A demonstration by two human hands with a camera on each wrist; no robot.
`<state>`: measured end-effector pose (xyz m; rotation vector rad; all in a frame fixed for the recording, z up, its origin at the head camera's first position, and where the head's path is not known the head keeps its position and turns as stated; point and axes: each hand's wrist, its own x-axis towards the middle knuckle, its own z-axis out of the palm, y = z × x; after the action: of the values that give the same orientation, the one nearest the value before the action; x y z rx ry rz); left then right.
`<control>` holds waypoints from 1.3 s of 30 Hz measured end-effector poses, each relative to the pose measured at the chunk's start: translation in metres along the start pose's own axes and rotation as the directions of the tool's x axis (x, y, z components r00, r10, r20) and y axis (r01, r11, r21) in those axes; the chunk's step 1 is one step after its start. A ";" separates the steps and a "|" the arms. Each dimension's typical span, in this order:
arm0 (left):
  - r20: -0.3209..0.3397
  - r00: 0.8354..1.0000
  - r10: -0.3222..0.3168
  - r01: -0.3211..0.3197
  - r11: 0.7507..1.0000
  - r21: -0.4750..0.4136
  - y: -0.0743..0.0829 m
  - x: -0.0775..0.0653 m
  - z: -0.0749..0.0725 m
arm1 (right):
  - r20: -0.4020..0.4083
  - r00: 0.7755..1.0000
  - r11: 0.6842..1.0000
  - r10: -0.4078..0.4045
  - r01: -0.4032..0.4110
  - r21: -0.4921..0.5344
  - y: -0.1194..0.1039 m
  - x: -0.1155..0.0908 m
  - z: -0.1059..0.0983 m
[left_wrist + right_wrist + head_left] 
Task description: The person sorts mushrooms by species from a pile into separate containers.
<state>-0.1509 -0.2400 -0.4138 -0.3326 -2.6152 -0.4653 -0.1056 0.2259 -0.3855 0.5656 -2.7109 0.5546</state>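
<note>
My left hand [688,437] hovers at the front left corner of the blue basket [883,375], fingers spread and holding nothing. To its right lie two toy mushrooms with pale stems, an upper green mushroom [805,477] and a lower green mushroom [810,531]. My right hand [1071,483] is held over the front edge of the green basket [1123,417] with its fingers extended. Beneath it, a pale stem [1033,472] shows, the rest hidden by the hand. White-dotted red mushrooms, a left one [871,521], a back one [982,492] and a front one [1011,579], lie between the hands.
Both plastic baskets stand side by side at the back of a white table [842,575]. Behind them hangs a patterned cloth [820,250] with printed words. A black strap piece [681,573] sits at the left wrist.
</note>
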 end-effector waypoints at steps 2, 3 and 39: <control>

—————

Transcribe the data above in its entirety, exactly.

A demonstration by two human hands with a camera on each wrist; no robot.
`<state>`: measured end-effector pose (xyz m; rotation vector rad; all in a frame fixed for the recording, z up, its origin at the head camera's first position, and where the head's path is not known the head keeps its position and turns as stated; point and axes: each hand's wrist, its own x-axis towards the middle knuckle, its own z-axis out of the palm, y = z × x; after the action: of the values that give the same orientation, the one nearest the value before the action; x y z rx ry rz); left then right.
`<control>` holds waypoints from 1.3 s of 30 Hz measured end-effector poses, each relative to the pose measured at the chunk's start: translation in metres along the start pose's own axes and rotation as the directions of the tool's x axis (x, y, z components r00, r10, r20) and y axis (r01, r11, r21) in those axes; the chunk's step 1 is one step after its start. A ";" separates the steps and a "|" the arms. Each dimension's typical span, in this order:
arm0 (left):
  - r20: -0.3209..0.3397
  - r00: 0.8354..1.0000
  - r10: -0.3222..0.3168
  - r01: -0.3211..0.3197
  - r11: 0.7507..1.0000
  - r21: -0.4750..0.4136
  - y: -0.0743..0.0829 m
  - x: -0.0775..0.0653 m
  - z: -0.0749..0.0725 m
arm1 (right):
  - r20: -0.4020..0.4083
  - r00: 0.7755..1.0000
  - r11: 0.6842..1.0000
  - r10: -0.4078..0.4045
  - r01: -0.4032..0.4110
  - r21: -0.4921..0.5344
  - y: -0.1194..0.1039 m
  - x: -0.1155..0.0908 m
  - z: -0.1059..0.0983 m
[left_wrist + right_wrist + head_left] 
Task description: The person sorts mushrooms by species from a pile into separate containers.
<state>-0.1509 -0.2400 -0.4138 -0.3326 -2.6152 -0.4653 -0.1056 0.2259 -0.3855 0.5656 -2.7109 0.5546</state>
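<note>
My left hand [688,437] hovers at the front left corner of the blue basket [883,375], fingers spread and holding nothing. To its right lie two toy mushrooms with pale stems, an upper green mushroom [805,477] and a lower green mushroom [810,531]. My right hand [1071,483] is held over the front edge of the green basket [1123,417] with its fingers extended. Beneath it, a pale stem [1033,472] shows, the rest hidden by the hand. White-dotted red mushrooms, a left one [871,521], a back one [982,492] and a front one [1011,579], lie between the hands.
Both plastic baskets stand side by side at the back of a white table [842,575]. Behind them hangs a patterned cloth [820,250] with printed words. A black strap piece [681,573] sits at the left wrist.
</note>
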 end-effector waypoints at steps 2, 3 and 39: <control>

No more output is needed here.